▶ [Your assignment] Copy the whole listing below exactly, with nothing left out.

=== Supplied information ===

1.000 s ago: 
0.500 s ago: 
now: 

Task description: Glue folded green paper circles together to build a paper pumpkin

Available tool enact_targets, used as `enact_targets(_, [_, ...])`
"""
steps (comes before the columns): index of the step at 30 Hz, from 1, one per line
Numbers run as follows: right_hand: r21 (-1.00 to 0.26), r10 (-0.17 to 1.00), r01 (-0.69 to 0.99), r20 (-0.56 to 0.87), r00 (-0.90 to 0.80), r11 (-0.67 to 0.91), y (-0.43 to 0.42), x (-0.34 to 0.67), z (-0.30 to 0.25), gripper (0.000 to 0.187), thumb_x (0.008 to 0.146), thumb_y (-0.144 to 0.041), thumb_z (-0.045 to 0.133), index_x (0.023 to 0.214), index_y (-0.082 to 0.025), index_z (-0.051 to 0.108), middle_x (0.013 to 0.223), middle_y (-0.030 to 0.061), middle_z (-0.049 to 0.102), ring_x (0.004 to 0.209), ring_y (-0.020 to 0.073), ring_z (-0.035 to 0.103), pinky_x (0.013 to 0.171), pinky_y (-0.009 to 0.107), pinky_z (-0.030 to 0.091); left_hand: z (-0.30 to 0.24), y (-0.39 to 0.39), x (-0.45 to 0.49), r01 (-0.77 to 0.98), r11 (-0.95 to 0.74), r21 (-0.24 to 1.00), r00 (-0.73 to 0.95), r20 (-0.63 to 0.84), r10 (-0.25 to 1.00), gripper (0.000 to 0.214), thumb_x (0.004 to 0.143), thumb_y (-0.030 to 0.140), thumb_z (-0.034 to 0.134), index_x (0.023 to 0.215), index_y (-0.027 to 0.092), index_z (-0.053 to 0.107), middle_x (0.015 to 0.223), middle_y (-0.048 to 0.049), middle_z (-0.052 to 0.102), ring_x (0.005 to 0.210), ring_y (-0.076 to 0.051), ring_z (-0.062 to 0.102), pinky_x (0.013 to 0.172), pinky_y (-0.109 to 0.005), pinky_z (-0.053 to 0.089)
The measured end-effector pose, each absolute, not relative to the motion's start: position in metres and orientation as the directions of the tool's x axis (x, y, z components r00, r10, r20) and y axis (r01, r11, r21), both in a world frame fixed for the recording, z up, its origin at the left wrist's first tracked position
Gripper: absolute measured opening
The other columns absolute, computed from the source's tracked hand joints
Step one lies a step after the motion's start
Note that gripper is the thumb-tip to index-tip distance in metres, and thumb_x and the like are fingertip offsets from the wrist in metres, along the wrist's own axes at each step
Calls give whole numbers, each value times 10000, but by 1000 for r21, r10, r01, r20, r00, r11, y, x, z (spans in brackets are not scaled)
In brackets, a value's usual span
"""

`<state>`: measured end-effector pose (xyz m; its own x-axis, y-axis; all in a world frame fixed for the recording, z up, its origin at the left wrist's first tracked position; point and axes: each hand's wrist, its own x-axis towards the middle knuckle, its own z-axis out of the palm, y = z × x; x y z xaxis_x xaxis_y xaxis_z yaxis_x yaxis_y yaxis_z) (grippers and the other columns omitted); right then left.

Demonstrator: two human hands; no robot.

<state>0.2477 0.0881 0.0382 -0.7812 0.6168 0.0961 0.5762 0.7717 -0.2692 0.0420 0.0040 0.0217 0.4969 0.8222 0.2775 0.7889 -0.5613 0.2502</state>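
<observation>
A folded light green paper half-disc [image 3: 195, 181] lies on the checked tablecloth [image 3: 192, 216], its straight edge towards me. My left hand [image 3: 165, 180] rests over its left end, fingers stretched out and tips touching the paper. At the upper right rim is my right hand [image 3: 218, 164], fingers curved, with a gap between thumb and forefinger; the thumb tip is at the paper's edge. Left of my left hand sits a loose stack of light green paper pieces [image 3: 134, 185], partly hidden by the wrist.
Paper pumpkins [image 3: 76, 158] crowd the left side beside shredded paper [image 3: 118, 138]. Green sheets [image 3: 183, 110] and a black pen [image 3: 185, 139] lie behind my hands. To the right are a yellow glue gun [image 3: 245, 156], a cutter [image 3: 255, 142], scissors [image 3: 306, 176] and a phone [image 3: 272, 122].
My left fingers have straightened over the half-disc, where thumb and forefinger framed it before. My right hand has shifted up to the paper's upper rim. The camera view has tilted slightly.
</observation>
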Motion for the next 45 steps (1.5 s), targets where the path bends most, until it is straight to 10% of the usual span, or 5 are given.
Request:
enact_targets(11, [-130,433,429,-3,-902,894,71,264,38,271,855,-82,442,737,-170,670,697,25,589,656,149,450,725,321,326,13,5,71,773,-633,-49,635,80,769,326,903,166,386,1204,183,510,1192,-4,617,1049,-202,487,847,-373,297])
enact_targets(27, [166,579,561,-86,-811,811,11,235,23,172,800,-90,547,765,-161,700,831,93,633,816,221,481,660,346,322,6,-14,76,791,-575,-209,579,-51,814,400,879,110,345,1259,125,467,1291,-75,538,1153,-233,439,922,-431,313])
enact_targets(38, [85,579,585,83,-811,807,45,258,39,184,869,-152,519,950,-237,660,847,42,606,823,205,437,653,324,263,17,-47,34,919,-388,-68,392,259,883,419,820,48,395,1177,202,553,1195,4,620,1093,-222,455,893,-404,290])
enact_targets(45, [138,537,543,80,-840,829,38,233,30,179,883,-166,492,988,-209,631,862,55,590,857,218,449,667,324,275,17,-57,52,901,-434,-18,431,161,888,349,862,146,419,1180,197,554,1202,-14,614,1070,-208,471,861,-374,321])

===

▶ [Finished exercise]
1.000 s ago: 
0.500 s ago: 
now: 

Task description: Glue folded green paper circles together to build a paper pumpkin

Available tool enact_targets, used as `enact_targets(_, [_, ...])`
"""
steps (comes before the columns): index of the step at 30 Hz, from 1, one per line
Numbers run as follows: right_hand: r21 (-1.00 to 0.26), r10 (-0.17 to 1.00), r01 (-0.69 to 0.99), r20 (-0.56 to 0.87), r00 (-0.90 to 0.80), r11 (-0.67 to 0.91), y (-0.43 to 0.42), x (-0.34 to 0.67), z (-0.30 to 0.25), gripper (0.000 to 0.187), thumb_x (0.008 to 0.146), thumb_y (-0.144 to 0.041), thumb_z (-0.045 to 0.133), index_x (0.023 to 0.214), index_y (-0.082 to 0.025), index_z (-0.051 to 0.108), middle_x (0.013 to 0.223), middle_y (-0.030 to 0.061), middle_z (-0.049 to 0.102), ring_x (0.004 to 0.209), ring_y (-0.020 to 0.073), ring_z (-0.035 to 0.103), pinky_x (0.013 to 0.171), pinky_y (-0.009 to 0.107), pinky_z (-0.030 to 0.091); left_hand: z (-0.30 to 0.24), y (-0.39 to 0.39), x (-0.45 to 0.49), r01 (-0.77 to 0.98), r11 (-0.95 to 0.74), r21 (-0.24 to 1.00), r00 (-0.73 to 0.95), r20 (-0.63 to 0.84), r10 (-0.25 to 1.00), gripper (0.000 to 0.214), thumb_x (0.004 to 0.143), thumb_y (-0.030 to 0.140), thumb_z (-0.034 to 0.134), index_x (0.023 to 0.215), index_y (-0.027 to 0.092), index_z (-0.053 to 0.107), middle_x (0.015 to 0.223), middle_y (-0.048 to 0.049), middle_z (-0.052 to 0.102), ring_x (0.005 to 0.210), ring_y (-0.076 to 0.051), ring_z (-0.062 to 0.102), pinky_x (0.013 to 0.172), pinky_y (-0.109 to 0.005), pinky_z (-0.053 to 0.089)
The measured end-effector pose, each absolute, not relative to the motion's start: position in metres and orientation as the directions of the tool's x axis (x, y, z components r00, r10, r20) and y axis (r01, r11, r21), both in a world frame fixed for the recording, z up, its origin at the left wrist's first tracked position
Gripper: absolute measured opening
The other columns absolute, computed from the source's tracked hand joints
Step one lies a step after the motion's start
Note that gripper is the thumb-tip to index-tip distance in metres, and thumb_x and the like are fingertip offsets from the wrist in metres, along the wrist's own axes at each step
Calls give whole numbers, each value times 10000, but by 1000 for r21, r10, r01, r20, r00, r11, y, x, z (spans in brackets are not scaled)
In brackets, a value's usual span
"""

`<state>`: measured end-effector pose (xyz m; its own x-axis, y-axis; all in a world frame fixed for the recording, z up, its origin at the left wrist's first tracked position; point and axes: each hand's wrist, its own x-axis towards the middle knuckle, its own z-axis out of the palm, y = z × x; x y z xaxis_x xaxis_y xaxis_z yaxis_x yaxis_y yaxis_z) (grippers and the other columns omitted); right then left.

Demonstrator: two human hands; no robot.

<state>0.2477 0.0881 0.0382 -0.7812 0.6168 0.0961 0.5762 0.7717 -0.2692 0.0420 0.0040 0.0217 0.4969 0.8222 0.2775 0.7889 -0.5613 0.2502</state>
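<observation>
A folded light green paper half-disc [image 3: 195, 181] lies on the checked tablecloth [image 3: 192, 216], its straight edge towards me. My left hand [image 3: 165, 180] rests over its left end, fingers stretched out and tips touching the paper. At the upper right rim is my right hand [image 3: 218, 164], fingers curved, with a gap between thumb and forefinger; the thumb tip is at the paper's edge. Left of my left hand sits a loose stack of light green paper pieces [image 3: 134, 185], partly hidden by the wrist.
Paper pumpkins [image 3: 76, 158] crowd the left side beside shredded paper [image 3: 118, 138]. Green sheets [image 3: 183, 110] and a black pen [image 3: 185, 139] lie behind my hands. To the right are a yellow glue gun [image 3: 245, 156], a cutter [image 3: 255, 142], scissors [image 3: 306, 176] and a phone [image 3: 272, 122].
My left fingers have straightened over the half-disc, where thumb and forefinger framed it before. My right hand has shifted up to the paper's upper rim. The camera view has tilted slightly.
</observation>
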Motion for the next 45 steps (1.5 s), targets where the path bends most, until it is straight to 10% of the usual span, or 5 are given.
Request:
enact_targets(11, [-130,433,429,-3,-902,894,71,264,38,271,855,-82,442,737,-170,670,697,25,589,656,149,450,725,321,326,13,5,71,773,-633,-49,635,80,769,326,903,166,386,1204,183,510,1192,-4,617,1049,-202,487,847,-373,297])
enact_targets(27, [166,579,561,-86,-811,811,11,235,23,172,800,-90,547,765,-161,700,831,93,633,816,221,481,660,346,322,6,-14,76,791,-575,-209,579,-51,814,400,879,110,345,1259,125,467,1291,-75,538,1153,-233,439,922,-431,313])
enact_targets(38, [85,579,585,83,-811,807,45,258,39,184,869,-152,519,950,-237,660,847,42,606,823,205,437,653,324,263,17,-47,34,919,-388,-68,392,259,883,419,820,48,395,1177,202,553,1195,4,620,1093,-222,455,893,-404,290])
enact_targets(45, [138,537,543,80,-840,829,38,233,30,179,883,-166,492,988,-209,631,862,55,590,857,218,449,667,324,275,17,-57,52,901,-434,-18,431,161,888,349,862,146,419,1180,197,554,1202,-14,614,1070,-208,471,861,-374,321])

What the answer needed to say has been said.